### Task statement
Your copy of the listing should match it exactly, only without pictures.

========

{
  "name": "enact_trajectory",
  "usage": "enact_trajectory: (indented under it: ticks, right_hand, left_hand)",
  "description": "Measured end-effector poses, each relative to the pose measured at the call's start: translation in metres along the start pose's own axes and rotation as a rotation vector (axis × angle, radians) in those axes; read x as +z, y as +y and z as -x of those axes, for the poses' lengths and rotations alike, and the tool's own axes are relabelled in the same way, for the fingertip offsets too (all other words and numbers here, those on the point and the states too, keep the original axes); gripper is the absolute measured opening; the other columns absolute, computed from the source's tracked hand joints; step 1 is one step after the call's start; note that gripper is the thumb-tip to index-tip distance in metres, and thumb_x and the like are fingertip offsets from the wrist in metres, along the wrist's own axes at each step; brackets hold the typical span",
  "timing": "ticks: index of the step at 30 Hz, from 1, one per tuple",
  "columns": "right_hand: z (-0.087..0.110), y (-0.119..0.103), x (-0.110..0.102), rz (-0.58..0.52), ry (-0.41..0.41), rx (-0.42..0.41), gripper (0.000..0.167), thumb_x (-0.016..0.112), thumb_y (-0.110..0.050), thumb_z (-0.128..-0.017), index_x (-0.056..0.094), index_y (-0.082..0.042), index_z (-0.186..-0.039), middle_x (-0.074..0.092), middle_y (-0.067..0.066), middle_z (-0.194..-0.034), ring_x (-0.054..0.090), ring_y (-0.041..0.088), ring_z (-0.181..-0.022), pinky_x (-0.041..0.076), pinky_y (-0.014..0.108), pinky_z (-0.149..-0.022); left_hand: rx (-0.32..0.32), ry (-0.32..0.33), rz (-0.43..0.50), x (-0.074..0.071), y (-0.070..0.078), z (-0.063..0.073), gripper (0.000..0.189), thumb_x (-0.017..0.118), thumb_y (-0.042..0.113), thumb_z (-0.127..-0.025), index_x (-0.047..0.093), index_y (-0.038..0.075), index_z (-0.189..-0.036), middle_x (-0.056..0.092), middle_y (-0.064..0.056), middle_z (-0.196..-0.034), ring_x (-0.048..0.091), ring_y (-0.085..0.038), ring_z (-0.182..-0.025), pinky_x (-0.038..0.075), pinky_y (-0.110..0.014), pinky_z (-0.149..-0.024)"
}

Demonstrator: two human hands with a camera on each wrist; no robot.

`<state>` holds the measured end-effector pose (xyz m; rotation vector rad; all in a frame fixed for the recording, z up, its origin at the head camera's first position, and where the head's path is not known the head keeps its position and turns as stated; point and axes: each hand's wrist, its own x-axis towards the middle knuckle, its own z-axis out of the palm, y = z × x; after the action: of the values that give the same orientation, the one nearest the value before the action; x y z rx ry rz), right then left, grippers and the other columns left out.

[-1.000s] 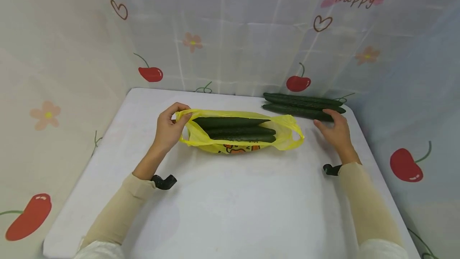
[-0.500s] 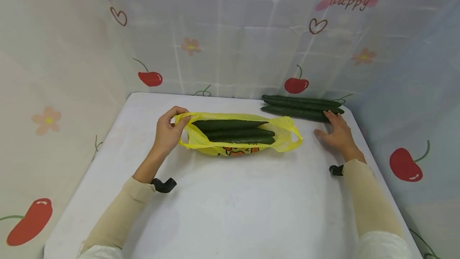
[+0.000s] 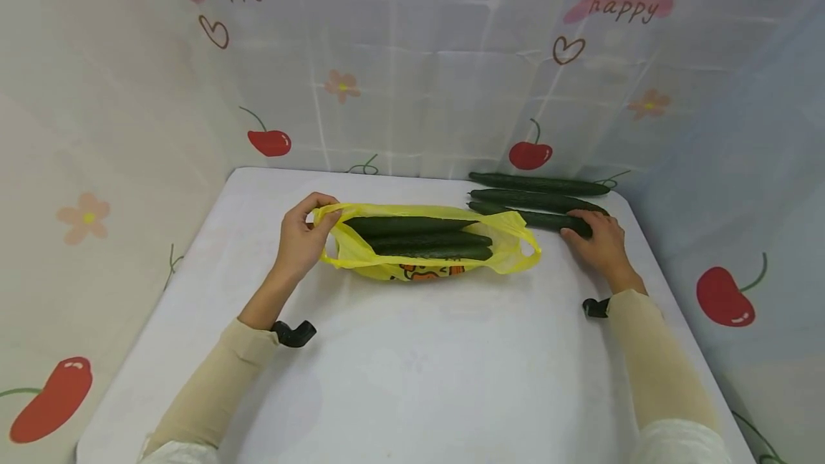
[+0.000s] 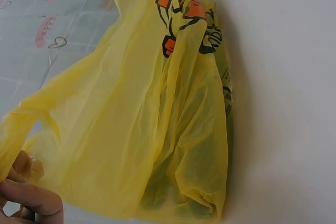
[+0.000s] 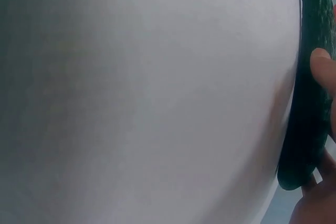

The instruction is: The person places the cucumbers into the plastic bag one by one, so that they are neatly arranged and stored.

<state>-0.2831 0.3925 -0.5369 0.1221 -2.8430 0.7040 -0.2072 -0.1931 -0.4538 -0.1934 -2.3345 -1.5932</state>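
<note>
At the left end of a yellow plastic bag (image 3: 370, 267), my left hand (image 3: 301, 235) pinches the handle and rim. The bag's mouth gapes upward, with three cucumbers (image 3: 432, 240) lying lengthwise inside. In the left wrist view the bag wall (image 4: 115, 129) stretches away from my curled fingers (image 4: 37, 200), and dark green shows through it. My right hand (image 3: 599, 245) grips the right end of a cucumber (image 3: 544, 220), the nearest of three at the back right. Its left end overlaps the bag's rim in the head view. The right wrist view shows my thumb (image 5: 323, 72) along this cucumber's side.
Two more cucumbers, a middle one (image 3: 535, 200) and a rear one (image 3: 538, 184), lie behind the gripped one near the back edge. A white table (image 3: 419, 356) carries everything. Patterned curtains (image 3: 438, 77) hang close behind and at both sides. Black wrist mounts (image 3: 294, 334) stick out inward.
My right hand has closed on the nearest cucumber and drawn it toward me, apart from the others. The rear two now show a gap between them. The left hand keeps its hold on the bag.
</note>
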Motion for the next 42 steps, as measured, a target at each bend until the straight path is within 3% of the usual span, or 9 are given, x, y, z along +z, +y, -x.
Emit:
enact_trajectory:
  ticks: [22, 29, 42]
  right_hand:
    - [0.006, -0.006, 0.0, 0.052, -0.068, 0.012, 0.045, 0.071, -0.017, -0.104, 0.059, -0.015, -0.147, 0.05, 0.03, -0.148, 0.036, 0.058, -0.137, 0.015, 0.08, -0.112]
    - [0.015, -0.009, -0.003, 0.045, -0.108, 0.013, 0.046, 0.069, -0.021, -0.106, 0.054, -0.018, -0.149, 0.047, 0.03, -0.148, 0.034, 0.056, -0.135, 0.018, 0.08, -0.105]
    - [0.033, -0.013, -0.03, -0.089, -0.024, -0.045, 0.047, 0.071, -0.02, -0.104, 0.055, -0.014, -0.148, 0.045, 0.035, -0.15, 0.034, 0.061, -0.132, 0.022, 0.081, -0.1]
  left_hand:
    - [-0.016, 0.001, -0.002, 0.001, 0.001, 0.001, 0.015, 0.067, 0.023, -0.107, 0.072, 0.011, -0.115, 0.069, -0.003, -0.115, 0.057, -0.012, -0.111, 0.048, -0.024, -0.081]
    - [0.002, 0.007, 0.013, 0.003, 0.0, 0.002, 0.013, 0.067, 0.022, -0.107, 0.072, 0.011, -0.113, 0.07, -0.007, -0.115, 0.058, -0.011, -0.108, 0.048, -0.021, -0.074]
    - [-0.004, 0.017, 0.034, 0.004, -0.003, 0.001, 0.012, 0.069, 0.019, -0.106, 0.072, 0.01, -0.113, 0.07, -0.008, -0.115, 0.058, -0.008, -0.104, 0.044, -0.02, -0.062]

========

### Reply
{
  "name": "enact_trajectory",
  "usage": "enact_trajectory: (indented under it: ticks, right_hand, left_hand)",
  "description": "Measured end-effector poses, each relative to the pose measured at the call's start: translation in metres along the start pose's own axes and rotation as a rotation vector (axis × angle, radians) in those axes; read x as +z, y as +y and z as -x of those axes, for the poses' lengths and rotations alike, and the tool's own axes are relabelled in the same way, for the fingertip offsets too (all other words and numbers here, those on the point and the states too, keep the original axes); gripper is the absolute measured opening; the other columns absolute, computed from the source's tracked hand joints; step 1 is one step after the call's start; note that gripper is the thumb-tip to index-tip distance in metres, and thumb_x and the like are fingertip offsets from the wrist in metres, along the wrist's own axes at each step; brackets hold the typical span",
  "timing": "ticks: index of the step at 30 Hz, from 1, one per tuple",
  "columns": "right_hand: z (-0.087..0.110), y (-0.119..0.103), x (-0.110..0.102), rz (-0.58..0.52), ry (-0.41..0.41), rx (-0.42..0.41), gripper (0.000..0.167), thumb_x (-0.016..0.112), thumb_y (-0.110..0.050), thumb_z (-0.128..-0.017), index_x (-0.056..0.094), index_y (-0.082..0.042), index_z (-0.186..-0.039), middle_x (-0.074..0.092), middle_y (-0.067..0.066), middle_z (-0.194..-0.034), ring_x (-0.054..0.090), ring_y (-0.041..0.088), ring_z (-0.181..-0.022), pinky_x (-0.041..0.076), pinky_y (-0.014..0.108), pinky_z (-0.149..-0.022); left_hand: rx (-0.32..0.32), ry (-0.32..0.33), rz (-0.43..0.50), x (-0.074..0.071), y (-0.070..0.078), z (-0.063..0.073), gripper (0.000..0.189), thumb_x (-0.017..0.118), thumb_y (-0.042..0.113), thumb_z (-0.127..-0.025), index_x (-0.047..0.093), index_y (-0.038..0.075), index_z (-0.189..-0.036), middle_x (-0.056..0.092), middle_y (-0.064..0.056), middle_z (-0.196..-0.034), ring_x (-0.048..0.091), ring_y (-0.085..0.038), ring_z (-0.182..-0.025), pinky_x (-0.038..0.075), pinky_y (-0.110..0.014), pinky_z (-0.149..-0.024)"
}

Demonstrator: two human hands with a camera on each wrist; no robot.

`<state>` holds the measured end-effector pose (xyz m; rotation vector rad; all in a frame fixed for the recording, z up, its origin at the head camera's first position, and where the head's path is not known the head keeps its position and turns as stated; point and axes: each hand's wrist, its own x-axis towards the middle knuckle, its own z-axis out of the palm, y = z × x; after the action: of the values that give the same orientation, the one nearest the value before the action; x y z rx ry rz), right then left, grippers and the other columns left out.

[-1.000s] 
[-0.500s] 
[+0.000s] 
[+0.000s] 
[+0.000s] 

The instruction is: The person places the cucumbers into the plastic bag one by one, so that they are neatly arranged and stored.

<state>-0.2831 0.3925 -0.5369 0.1221 -2.8430 0.7040 -0.2072 -0.1931 -0.4538 -0.1934 -2.3345 -1.5932</state>
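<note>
At the left end of a yellow plastic bag (image 3: 370, 267), my left hand (image 3: 301, 235) pinches the handle and rim. The bag's mouth gapes upward, with three cucumbers (image 3: 432, 240) lying lengthwise inside. In the left wrist view the bag wall (image 4: 115, 129) stretches away from my curled fingers (image 4: 37, 200), and dark green shows through it. My right hand (image 3: 599, 245) grips the right end of a cucumber (image 3: 544, 220), the nearest of three at the back right. Its left end overlaps the bag's rim in the head view. The right wrist view shows my thumb (image 5: 323, 72) along this cucumber's side.
Two more cucumbers, a middle one (image 3: 535, 200) and a rear one (image 3: 538, 184), lie behind the gripped one near the back edge. A white table (image 3: 419, 356) carries everything. Patterned curtains (image 3: 438, 77) hang close behind and at both sides. Black wrist mounts (image 3: 294, 334) stick out inward.
My right hand has closed on the nearest cucumber and drawn it toward me, apart from the others. The rear two now show a gap between them. The left hand keeps its hold on the bag.
</note>
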Motion for the next 42 steps, as measured, a target at each bend until the straight path is within 3% of the usual span, or 9 are given, x, y, z along +z, +y, -x.
Emit:
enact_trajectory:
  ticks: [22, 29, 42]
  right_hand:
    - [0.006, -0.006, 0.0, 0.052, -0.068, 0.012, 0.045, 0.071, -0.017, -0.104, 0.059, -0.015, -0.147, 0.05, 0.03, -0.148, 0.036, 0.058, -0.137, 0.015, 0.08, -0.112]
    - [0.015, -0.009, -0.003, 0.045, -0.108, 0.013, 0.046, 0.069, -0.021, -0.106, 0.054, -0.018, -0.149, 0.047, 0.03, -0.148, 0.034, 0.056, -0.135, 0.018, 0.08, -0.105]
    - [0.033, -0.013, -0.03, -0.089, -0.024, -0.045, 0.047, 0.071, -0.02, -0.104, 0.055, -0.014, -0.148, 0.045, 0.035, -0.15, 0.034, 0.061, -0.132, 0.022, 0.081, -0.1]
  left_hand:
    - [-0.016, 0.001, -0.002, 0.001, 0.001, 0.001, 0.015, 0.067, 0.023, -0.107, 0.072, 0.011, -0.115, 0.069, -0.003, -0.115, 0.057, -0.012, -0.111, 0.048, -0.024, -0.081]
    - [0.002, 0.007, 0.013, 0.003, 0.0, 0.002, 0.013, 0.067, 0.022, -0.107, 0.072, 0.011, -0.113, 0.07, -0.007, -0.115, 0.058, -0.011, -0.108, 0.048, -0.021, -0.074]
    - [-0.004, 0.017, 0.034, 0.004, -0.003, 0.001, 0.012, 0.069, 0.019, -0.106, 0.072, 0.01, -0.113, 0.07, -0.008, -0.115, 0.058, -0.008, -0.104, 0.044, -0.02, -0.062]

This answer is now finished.